Like many parents, my mother was afraid and unsure when my brother was diagnosed as a child. But for her this fear was based in something tangible. She was afraid because she knew the world, as it was then, did not make space for someone like my brother. Rather than fixating only what had occurred, she considered what could be done. While she kept abreast of the questions around vaccines and all the crank cure rumors circulating within the community, she set her sights on a different question: How do you shape the world?
Part of being able to create a new world is first being able to imagine one. In many ways, where we live allowed me to imagine a future for my brother to a degree those in other states likely could not. Minnesota has a robust history of legislation around disability rights and advocacy; there was a belief that those with developmental disabilities have a right to self-determination either on their own or in concert with their guardians and loved ones. Because of the economic and societal supports that are in place, some of which my own mother had a role in getting from concept to signed bill, my brother lives a life of independence that suits his needs and desires. He is in community with others with a range of disabilities, has a full social calendar, and lives the life of an artist participating in art shows across the state. And his life is not unique here; there are multiple options for the entire range of needs and abilities including and beyond those with autism. There was no celebrity backing the legislation that made this world possible, it was us — the individuals and families and communities ourselves — who made it a reality.
This is the activism I grew up with and was always drawn to because I never believed there was anything wrong with my brother. He did not need to change, the world needed to change. We were able to do that for him, though by no means is it a perfect world. It is just a start. But it shows that other worlds are possible.
In the summer of 2024, RFK Jr. revealed his view of autism on a popular right-wing conspiracy podcast, croaking:
“I bet you’ve never met anybody with full-blown autism your age. You know, head-banging, football helmet on, non-toilet-trained, nonverbal. I mean, I’ve never met anybody like that at my age.”

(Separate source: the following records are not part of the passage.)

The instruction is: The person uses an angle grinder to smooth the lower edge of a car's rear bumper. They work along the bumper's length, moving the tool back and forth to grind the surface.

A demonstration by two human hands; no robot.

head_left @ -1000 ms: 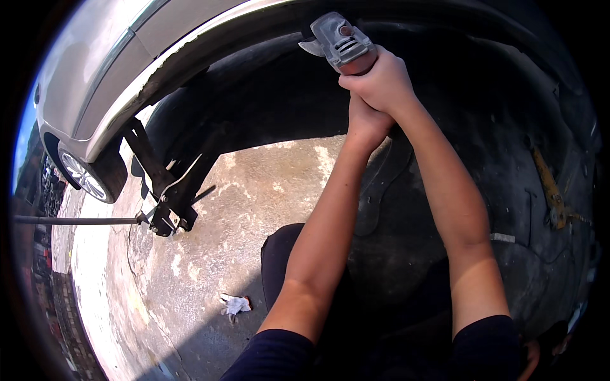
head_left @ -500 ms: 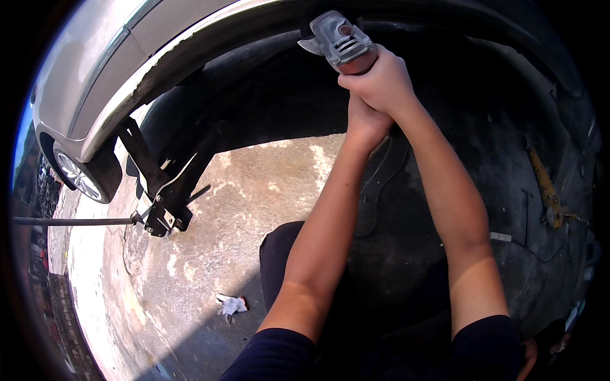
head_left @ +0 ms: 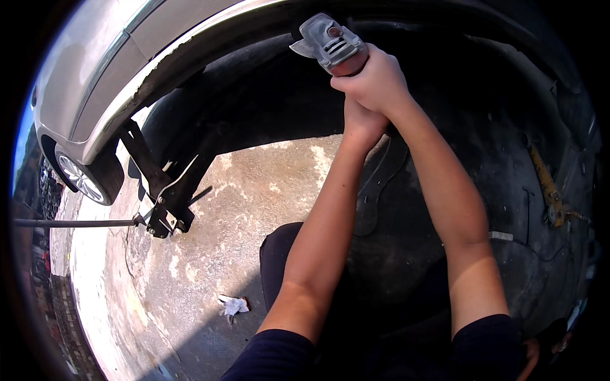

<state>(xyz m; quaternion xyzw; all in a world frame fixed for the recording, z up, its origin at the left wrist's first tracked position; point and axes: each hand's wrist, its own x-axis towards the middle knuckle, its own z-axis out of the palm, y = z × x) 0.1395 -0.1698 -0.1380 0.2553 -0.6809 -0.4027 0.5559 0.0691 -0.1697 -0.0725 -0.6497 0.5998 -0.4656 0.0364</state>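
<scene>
Both arms stretch forward to an angle grinder (head_left: 331,46) with a grey metal head and a reddish body. It is held against the lower edge of the car body (head_left: 210,28). My right hand (head_left: 379,79) wraps around the grinder's body just behind the head. Closer to me, my left hand (head_left: 365,120) is closed on the rear part of the tool, its fingers partly hidden by the right hand. At the head's left side a pale guard-like edge juts out. The disc and the spot it meets are lost in dark shadow.
A scissor jack (head_left: 159,203) stands under the car at left, a long bar (head_left: 76,223) running out from it. Behind it is a wheel (head_left: 79,174). A white glove (head_left: 234,305) lies on the concrete. At right are a yellow tool (head_left: 548,184) and a thin dark rod (head_left: 528,213).
The grinder and both hands have shifted slightly to the left along the car's lower edge. Both hands keep their hold on it.
</scene>
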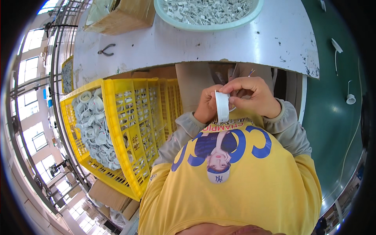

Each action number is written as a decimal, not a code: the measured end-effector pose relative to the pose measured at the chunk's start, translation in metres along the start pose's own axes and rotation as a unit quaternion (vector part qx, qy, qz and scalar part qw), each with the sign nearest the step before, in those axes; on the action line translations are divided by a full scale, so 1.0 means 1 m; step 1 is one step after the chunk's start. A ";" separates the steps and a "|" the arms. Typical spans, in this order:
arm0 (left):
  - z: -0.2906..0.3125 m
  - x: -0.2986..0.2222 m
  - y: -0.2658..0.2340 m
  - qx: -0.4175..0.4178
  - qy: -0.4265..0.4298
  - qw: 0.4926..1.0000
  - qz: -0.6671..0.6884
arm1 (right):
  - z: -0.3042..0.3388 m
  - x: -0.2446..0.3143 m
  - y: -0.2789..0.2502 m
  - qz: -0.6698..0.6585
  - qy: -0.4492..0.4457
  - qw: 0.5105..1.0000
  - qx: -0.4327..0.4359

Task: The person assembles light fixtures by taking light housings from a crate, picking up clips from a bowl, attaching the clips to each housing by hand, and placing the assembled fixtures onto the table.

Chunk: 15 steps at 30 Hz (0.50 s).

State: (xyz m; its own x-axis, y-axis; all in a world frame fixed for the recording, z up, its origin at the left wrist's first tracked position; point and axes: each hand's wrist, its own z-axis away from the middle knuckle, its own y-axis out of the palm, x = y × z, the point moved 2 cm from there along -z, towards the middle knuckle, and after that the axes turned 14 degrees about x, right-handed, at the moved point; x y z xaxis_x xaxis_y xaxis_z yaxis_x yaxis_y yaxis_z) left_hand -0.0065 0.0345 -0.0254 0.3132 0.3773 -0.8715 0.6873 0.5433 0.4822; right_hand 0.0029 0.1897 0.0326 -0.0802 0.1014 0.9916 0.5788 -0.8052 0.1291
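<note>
Close in front of my chest, my left hand (208, 105) is closed round the rim of a white round plastic housing (222, 107), which is turned edge-on. My right hand (253, 94) is at the housing's right side, its thumb and forefinger pinched together against it. Thin wire ends (252, 72) with coloured insulation stick up above the right hand's knuckles. The cable they belong to runs behind the fingers, which hide most of it. The inside of the housing faces the right hand and hardly shows.
Left of me stands a yellow plastic crate (117, 129) full of similar white housings. On the white table (235, 49) are a pale basin (207, 27) of small white parts, cutting pliers (106, 50) and a cardboard box (125, 17). Housings with cords (350, 98) lie on the green floor.
</note>
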 end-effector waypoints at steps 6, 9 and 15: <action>0.002 0.012 -0.009 -0.028 -0.014 0.999 -0.007 | 0.003 -0.011 0.004 -0.089 -0.037 0.995 -0.033; 0.002 0.007 -0.004 -0.083 0.001 0.996 -0.041 | 0.005 -0.008 0.007 -0.086 -0.049 0.995 -0.013; 0.003 0.003 -0.012 -0.090 -0.027 0.988 -0.120 | 0.003 -0.011 0.010 -0.096 -0.053 0.993 -0.049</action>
State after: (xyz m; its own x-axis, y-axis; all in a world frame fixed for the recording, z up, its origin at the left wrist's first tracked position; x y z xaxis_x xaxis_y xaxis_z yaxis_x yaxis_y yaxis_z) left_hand -0.0116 0.0268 -0.0336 0.1929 0.1825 -0.9641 0.6204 0.7385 0.2639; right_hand 0.0123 0.1824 0.0228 -0.0931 0.3158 0.9442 0.4791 -0.8172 0.3205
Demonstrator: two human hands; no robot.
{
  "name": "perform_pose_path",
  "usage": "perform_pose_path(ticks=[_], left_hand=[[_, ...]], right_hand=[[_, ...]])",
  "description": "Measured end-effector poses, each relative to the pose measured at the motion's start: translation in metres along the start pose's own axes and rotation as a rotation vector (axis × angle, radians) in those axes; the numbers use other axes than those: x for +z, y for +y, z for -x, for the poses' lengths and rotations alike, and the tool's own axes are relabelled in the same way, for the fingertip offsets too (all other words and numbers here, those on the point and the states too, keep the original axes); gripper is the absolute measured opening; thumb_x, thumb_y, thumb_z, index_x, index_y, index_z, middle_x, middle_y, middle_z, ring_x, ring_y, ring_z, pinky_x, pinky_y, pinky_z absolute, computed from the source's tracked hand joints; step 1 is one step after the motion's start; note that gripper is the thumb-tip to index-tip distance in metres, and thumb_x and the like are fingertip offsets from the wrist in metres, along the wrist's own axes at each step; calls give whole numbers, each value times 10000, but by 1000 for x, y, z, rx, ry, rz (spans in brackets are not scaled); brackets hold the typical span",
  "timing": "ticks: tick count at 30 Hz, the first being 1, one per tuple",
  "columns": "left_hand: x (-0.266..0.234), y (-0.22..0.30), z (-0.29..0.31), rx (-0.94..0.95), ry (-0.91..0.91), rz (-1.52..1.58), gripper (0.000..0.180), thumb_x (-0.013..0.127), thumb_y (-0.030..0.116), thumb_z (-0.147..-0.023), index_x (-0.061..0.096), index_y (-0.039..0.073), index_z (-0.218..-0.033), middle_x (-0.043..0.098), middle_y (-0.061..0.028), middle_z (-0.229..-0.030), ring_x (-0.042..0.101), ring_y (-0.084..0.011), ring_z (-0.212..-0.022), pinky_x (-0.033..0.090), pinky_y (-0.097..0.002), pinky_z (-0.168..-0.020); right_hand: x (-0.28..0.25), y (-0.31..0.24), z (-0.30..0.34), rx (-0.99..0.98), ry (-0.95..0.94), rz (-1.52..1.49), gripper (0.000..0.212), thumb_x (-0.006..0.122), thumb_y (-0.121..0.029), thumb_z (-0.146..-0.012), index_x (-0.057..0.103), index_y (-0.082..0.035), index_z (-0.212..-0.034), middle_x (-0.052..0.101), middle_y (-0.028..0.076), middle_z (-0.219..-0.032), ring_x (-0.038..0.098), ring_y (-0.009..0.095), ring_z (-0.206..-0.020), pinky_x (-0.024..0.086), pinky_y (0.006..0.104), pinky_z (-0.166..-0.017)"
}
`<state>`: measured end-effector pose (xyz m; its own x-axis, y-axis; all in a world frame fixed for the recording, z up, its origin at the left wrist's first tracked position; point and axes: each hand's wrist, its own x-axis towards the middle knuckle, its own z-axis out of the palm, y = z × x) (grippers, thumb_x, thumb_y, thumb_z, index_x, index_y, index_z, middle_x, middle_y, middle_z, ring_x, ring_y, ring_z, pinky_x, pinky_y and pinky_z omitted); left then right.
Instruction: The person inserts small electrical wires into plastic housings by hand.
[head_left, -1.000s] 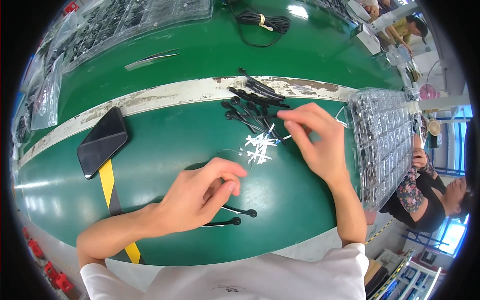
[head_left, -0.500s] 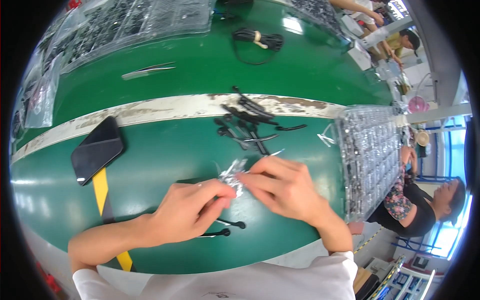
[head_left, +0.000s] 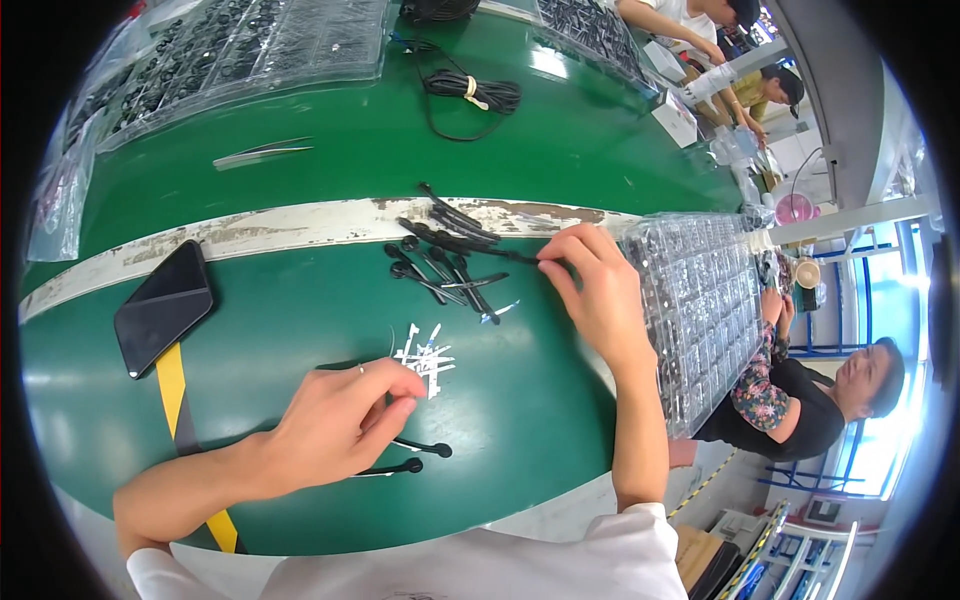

This is not an off-the-cuff comment, this is an image of autism that he has touted publicly several times. For those of us who are actually in community with people with a range of developmental disabilities, his bumbling and unkind stereotype reveals how little he truly knows. It goes without saying that there are many people his age who either are diagnosed with autism or, if they are not, it is often because the diagnosis was not available when they were young. Doing your own research here, I suppose, does not include going out and interacting with real people with autism.
But his claims also reveal a lack of imagination. Someone like RFK Jr. has likely never seen someone “like that” in his life, not because they do not exist, but because he operates in circles where people like my brother are still unwelcome. Why would I claim this feckless man as a champion for a cause that is so important to me?
Imagine what could have happened if the energy of the antivaccine movement was focused towards something that could materially improve the lives of children already diagnosed with autism. What systems and opportunities could have been created already if you imagined those with autism as people who are not broken, but different, and who can collaborate with us to create spaces that they can thrive in.
If you are someone with autism, know this: Together, we will continue to imagine better futures in the face of those who want to make us believe outmoded, damaging lies. You, like my brother, are not broken and they cannot make me believe otherwise.
Julia Shiota is a writer and editor from Minnesota. Her fiction and nonfiction work have appeared in Catapult, the Asian American Writers Workshop, Poets & Writers and elsewhere. When she isn’t writing or reading, she’s most often knitting or listening to Prince.